NixOS / infra

NixOS configurations for nixos.org and its servers
MIT License
230 stars 95 forks source link

cache.nixos.org: fastly<->s3 throttled? #212

Open srhb opened 2 years ago

srhb commented 2 years ago

Affected service cache.nixos.org

Describe the issue For, I think, a few weeks now, I've noticed very poor download speeds (~1-2MB/s max) on what I will describe as "fresh paths" in the nixos cache -- paths that I expect have not recently been fetched by anyone else (in my region?) After a download, an immediate redownload of the same path is extremely fast, like it used to be (~100MB/s). This makes me suspect the problem is "behind" the Fastly cache, which I assume is s3.

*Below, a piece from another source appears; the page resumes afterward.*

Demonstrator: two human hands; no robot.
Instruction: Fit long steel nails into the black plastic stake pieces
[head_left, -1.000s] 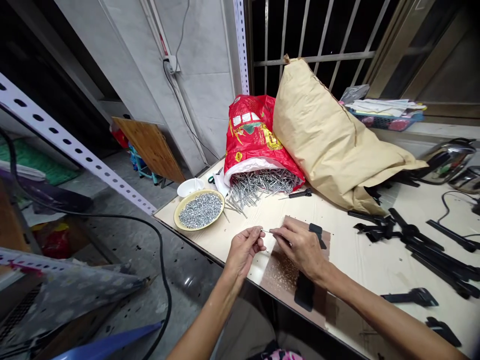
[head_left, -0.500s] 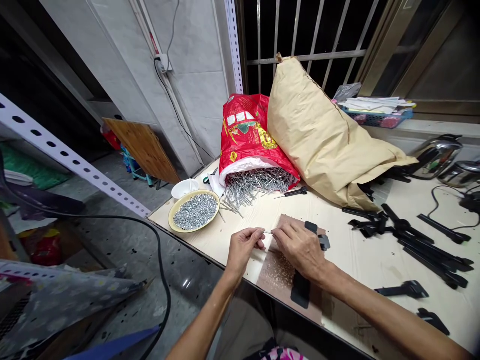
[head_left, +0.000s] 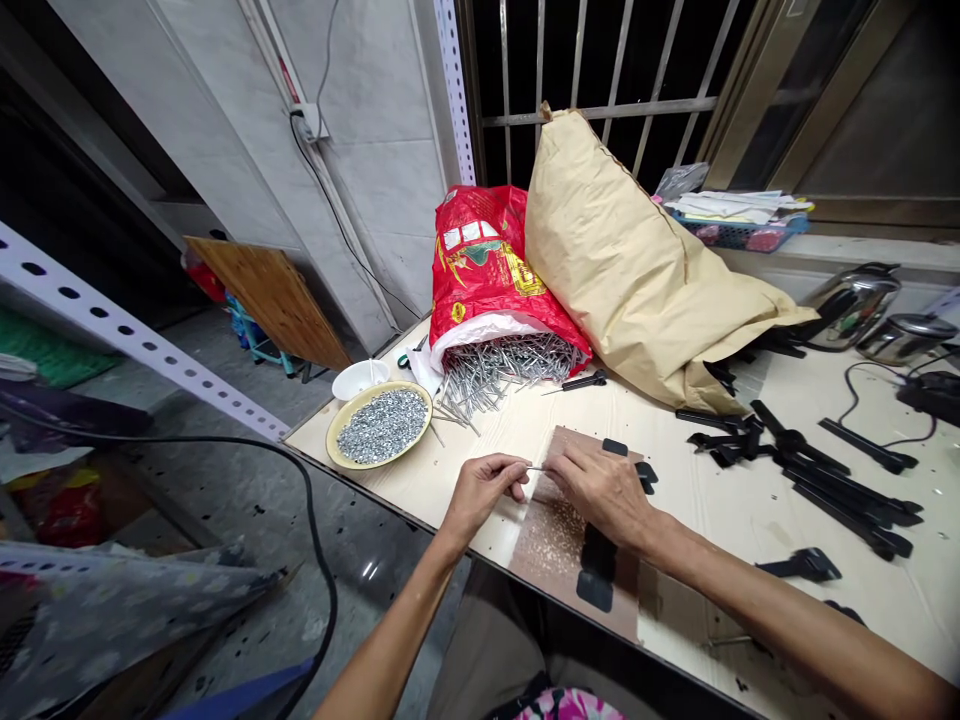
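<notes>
My left hand (head_left: 482, 493) and my right hand (head_left: 600, 487) meet over the front of the table, both pinched on a thin metal pin (head_left: 535, 468) that spans the small gap between their fingertips. Under my right hand lies a long black plastic part (head_left: 597, 570) on a brown worn patch of the tabletop (head_left: 559, 530). A yellow plate of small silver pieces (head_left: 381, 424) sits to the left, and a red bag spilling long metal pins (head_left: 501, 352) lies behind.
A large tan paper sack (head_left: 637, 270) leans against the window bars. Several black plastic parts (head_left: 810, 470) lie at the right, with metal kettles (head_left: 855, 300) and a cable behind. A small white bowl (head_left: 360, 378) stands by the plate. The table edge (head_left: 360, 480) drops to a grey floor at left.
The hands hold the same pinch on the pin. The view has drifted slightly to the right and down, so everything on the table sits a little further left.
</notes>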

My test to verify it wasn't a nix issue was a direct wget (below) of openjdk11, but because of the nature of the problem, you may have to find another, arbitrary hugepath to test with that hasn't been warmed recently (in your region?)

wget https://cache.nixos.org/nar/1bd1ji8wghy39rnk5xsb56vw81nbq961rcm42lxid5j4iga9pivc.nar.xz
SuperSandro2000 commented 2 years ago

Noticed the same lately

mweinelt commented 2 years ago

The firefox-unwrapped package is well cached for a comparison:

wget https://cache.nixos.org/nar/17vh4y9w3xnwibw6a11bbpjd8zhdfkfndvjl3g8bx92pwrbsd25h.nar.xz

Getting 4-5 MB/s uncached and 24 MB/s cached.

nixos-discourse commented 2 years ago

This issue has been mentioned on NixOS Discourse. There might be relevant details there:

https://discourse.nixos.org/t/slow-cache-nixos-org/20131/7

domenkozar commented 2 years ago

cc @thoughtpolice

edolstra commented 2 years ago

Maybe https://github.com/NixOS/nixos-org-configurations/commit/5e0fb0146b6ba4f053d452c1c3e0e28ac06ee443 had some unintended performance consequences? That was on June 23rd.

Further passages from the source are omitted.